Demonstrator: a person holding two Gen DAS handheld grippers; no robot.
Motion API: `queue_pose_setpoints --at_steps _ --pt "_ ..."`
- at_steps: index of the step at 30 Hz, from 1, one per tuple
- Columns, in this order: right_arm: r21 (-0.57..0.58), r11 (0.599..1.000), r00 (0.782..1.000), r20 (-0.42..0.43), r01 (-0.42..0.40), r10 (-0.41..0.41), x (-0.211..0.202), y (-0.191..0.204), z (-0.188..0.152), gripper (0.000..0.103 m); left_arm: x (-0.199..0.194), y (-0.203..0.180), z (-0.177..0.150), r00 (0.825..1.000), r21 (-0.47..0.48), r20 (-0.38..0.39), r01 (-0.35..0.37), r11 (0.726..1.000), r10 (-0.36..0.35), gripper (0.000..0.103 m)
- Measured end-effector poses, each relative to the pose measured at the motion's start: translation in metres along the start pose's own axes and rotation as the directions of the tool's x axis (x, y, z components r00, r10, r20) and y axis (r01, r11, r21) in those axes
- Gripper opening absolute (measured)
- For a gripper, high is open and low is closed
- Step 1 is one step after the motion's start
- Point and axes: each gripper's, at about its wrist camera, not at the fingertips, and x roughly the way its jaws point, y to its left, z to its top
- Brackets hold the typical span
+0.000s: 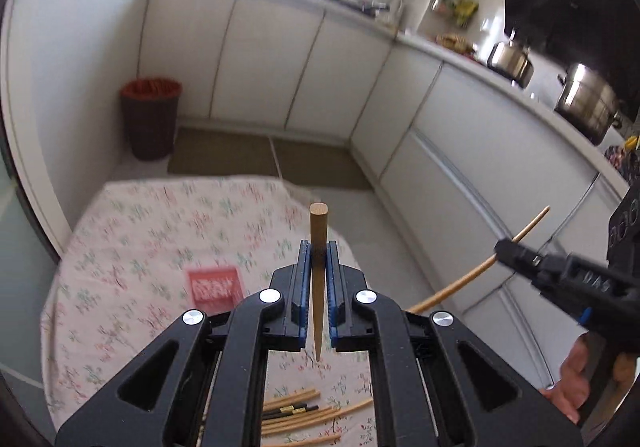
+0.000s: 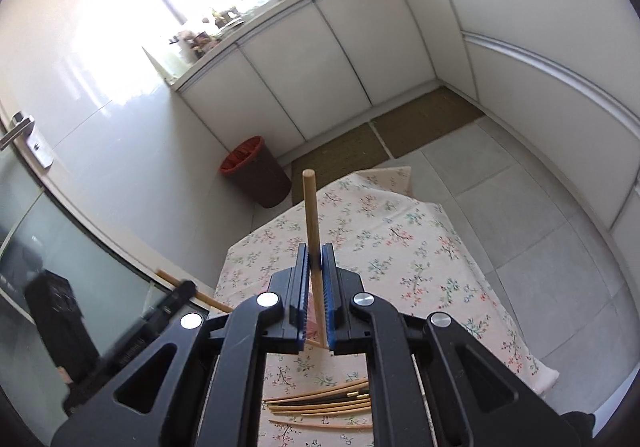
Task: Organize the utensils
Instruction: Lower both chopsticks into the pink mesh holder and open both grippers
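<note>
My left gripper (image 1: 319, 251) is shut on a wooden chopstick (image 1: 319, 231) that points away from me, held above the floral tablecloth (image 1: 152, 231). My right gripper (image 2: 316, 253) is shut on a second, paler wooden chopstick (image 2: 311, 207), also held in the air. The right gripper also shows at the right of the left wrist view (image 1: 505, 250) with its chopstick (image 1: 460, 283). The left gripper shows blurred at the left of the right wrist view (image 2: 188, 289). A loose pile of wooden and dark chopsticks (image 1: 300, 413) lies on the cloth below both grippers; it also shows in the right wrist view (image 2: 324, 403).
A red square card (image 1: 214, 285) lies on the cloth. A brown bin with a red liner (image 1: 151, 119) stands by the white cabinets (image 1: 280, 59). Steel pots (image 1: 588, 103) sit on the counter at right. A glass door (image 2: 60, 247) is at the left.
</note>
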Motion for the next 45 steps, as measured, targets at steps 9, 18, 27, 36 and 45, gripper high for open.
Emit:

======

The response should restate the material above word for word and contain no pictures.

Demonstrator: a person holding two Gen DAS handheld grippers; no robot.
Motion API: `queue_pose_setpoints --at_steps _ --pt "_ ..."`
- at_steps: index of the step at 30 Hz, from 1, one per tuple
- Columns, in this order: right_arm: r21 (-0.57..0.58), r11 (0.599..1.000), r00 (0.782..1.000), r20 (-0.42..0.43), r01 (-0.42..0.40), r10 (-0.41..0.41), x (-0.211..0.202), y (-0.191..0.204), z (-0.188..0.152), gripper (0.000..0.103 m); left_arm: x (-0.199..0.194), y (-0.203..0.180), z (-0.177..0.150), r00 (0.825..1.000), r21 (-0.47..0.48), r20 (-0.38..0.39), r01 (-0.35..0.37), r11 (0.726..1.000), r10 (-0.36..0.35), gripper (0.000..0.103 m)
- Measured end-effector poses, each relative to the pose measured at the motion's start: translation in metres along the start pose's own axes and rotation as the directions of the tool's x axis (x, y, z components r00, r10, r20) and y axis (r01, r11, r21) in those axes
- Gripper opening absolute (measured)
- For a gripper, high is open and low is closed
- Step 1 is one step after the motion's start
- Point and axes: each gripper's, at about its wrist camera, not at the fingertips, and x roughly the way its jaws point, y to its left, z to its top
- Brackets hold the typical span
+0.000s: 
+0.000s: 
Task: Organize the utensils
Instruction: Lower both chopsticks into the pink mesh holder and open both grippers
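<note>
My left gripper (image 1: 319, 251) is shut on a wooden chopstick (image 1: 319, 231) that points away from me, held above the floral tablecloth (image 1: 152, 231). My right gripper (image 2: 316, 253) is shut on a second, paler wooden chopstick (image 2: 311, 207), also held in the air. The right gripper also shows at the right of the left wrist view (image 1: 505, 250) with its chopstick (image 1: 460, 283). The left gripper shows blurred at the left of the right wrist view (image 2: 188, 289). A loose pile of wooden and dark chopsticks (image 1: 300, 413) lies on the cloth below both grippers; it also shows in the right wrist view (image 2: 324, 403).
A red square card (image 1: 214, 285) lies on the cloth. A brown bin with a red liner (image 1: 151, 119) stands by the white cabinets (image 1: 280, 59). Steel pots (image 1: 588, 103) sit on the counter at right. A glass door (image 2: 60, 247) is at the left.
</note>
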Motion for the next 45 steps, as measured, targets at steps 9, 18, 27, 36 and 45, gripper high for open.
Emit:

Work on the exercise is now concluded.